De l’envie à l’admiration

La supériorité est un fait avéré : on trouvera toujours une personne meilleure que soi dans un certain domaine. Thierry Paulmier invite à faire preuve d’humilité et à accepter cette réalité. Si cette étape demande des efforts considérables, elle permet également de transformer un sentiment néfaste à l’estime de soi en une émotion inspirante. « Cela réclame notamment de poser des actes forts qui visent à lutter contre les tendances naturelles de l’envie. Par exemple, au lieu d’éviter la personne enviée parce que sa présence nous ramène trop à notre propre infériorité, on peut choisir de se rapprocher d’elle, de lui témoigner de l’admiration et de lui demander des conseils ». Cette attitude permet d’activer en soi des sentiments de gratitude et d’admiration. On crée également une connexion positive avec l’être que l’on décide d’applaudir. Thierry Paulmier invite à cultiver ces émotions de manière plus systématique, en prenant le temps de se trouver des héros et des héroïnes, non seulement auprès de personnalités célèbres ou historiques, mais également dans son entourage. Cela permet de tendre vers un modèle encourageant, de se sentir inspiré et d’entretenir un sentiment de gratitude. En fin de compte, la solution du problème se trouve parfois dans le problème lui-même, dès lors que l’on s’autorise à le percevoir comme un cadeau.

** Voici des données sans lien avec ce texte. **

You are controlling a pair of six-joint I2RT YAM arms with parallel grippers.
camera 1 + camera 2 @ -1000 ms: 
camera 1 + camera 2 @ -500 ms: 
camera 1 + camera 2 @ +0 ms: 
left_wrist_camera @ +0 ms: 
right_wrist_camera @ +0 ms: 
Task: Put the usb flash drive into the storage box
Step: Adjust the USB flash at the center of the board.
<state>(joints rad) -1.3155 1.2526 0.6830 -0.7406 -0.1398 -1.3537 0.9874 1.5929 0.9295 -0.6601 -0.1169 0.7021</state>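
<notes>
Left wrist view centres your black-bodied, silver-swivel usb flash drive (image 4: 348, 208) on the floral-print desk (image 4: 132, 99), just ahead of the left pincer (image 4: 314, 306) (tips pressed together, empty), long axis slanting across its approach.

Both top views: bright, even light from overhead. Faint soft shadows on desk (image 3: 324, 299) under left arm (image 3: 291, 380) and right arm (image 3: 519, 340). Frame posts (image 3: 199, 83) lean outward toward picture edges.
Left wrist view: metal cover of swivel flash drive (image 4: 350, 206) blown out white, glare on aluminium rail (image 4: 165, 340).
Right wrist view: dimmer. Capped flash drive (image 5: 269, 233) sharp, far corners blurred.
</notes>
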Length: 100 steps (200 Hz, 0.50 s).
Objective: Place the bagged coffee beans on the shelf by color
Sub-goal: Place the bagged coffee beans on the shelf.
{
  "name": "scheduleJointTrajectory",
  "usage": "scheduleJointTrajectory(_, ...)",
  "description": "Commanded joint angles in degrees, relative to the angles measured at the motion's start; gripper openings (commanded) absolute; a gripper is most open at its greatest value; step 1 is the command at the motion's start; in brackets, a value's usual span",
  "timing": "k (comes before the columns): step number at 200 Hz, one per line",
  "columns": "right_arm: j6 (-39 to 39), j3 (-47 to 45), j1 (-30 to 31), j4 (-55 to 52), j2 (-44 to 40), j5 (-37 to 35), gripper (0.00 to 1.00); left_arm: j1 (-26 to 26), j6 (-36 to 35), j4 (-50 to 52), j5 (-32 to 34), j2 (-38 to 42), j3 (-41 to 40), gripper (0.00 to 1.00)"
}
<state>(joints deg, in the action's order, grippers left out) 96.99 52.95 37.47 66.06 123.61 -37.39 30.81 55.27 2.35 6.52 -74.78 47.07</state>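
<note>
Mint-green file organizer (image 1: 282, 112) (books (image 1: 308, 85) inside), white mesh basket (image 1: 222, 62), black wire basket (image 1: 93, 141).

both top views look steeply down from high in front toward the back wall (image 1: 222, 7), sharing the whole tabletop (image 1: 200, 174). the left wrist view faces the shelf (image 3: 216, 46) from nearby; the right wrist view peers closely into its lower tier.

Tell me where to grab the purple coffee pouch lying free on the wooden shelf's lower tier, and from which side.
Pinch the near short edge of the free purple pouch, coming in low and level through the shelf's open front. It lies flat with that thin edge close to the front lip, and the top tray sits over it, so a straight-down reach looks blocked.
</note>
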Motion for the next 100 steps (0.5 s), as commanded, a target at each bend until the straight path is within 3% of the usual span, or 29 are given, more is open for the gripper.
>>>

Le site de Thierry Paulmier : https://www.emothink.com/

1 « Studies show that (especially passive) Facebook use indeed predicts different measures of social comparison as well as envy ».
Appel, Helmut, Alexander L. Gerlach & Jan Crusius, « The interplay between Facebook use, social comparison, envy, and depression », In Current Opinion in Psychology, 2016, vol. 9, p. 44-49.

2 Napias, Jean-Christophe, Patrick Mauriès & Charles Ameline, Le monde selon Karl. Citations choisies de Karl Lagerfeld. Paris : Flammarion, 2013.

3 « Ne faisons point de comparaison, réjouissons-nous de notre lot ; il ne sera jamais heureux celui que torture un plus heureux que lui ».
Sénèque, « La colère », trad. A. Bourgery, In Entretiens Lettres à Lucilius, Paris : Robert Laffont, Bouquins, 1993, III, XXX, 3, p.174.

4 « Au lieu de regarder combien de personnes il y a au-dessus de vous, songez combien il y en a en dessous ».
Sénèque, Lettres à Lucilius, Tome I (Livres I-IV), trad. Henri Noblot, Paris : Les Belles Lettres, 1985, II, lettre 15, 10, p.63.

5 « Nurturing competitiveness against yourself leads to higher self-confidence than wanting to be better than someone else ».
Blair, Linda, The Key to Calm : Your Path to Mindfulness – and Beyond, London : Hodder and Stoughton, 2014.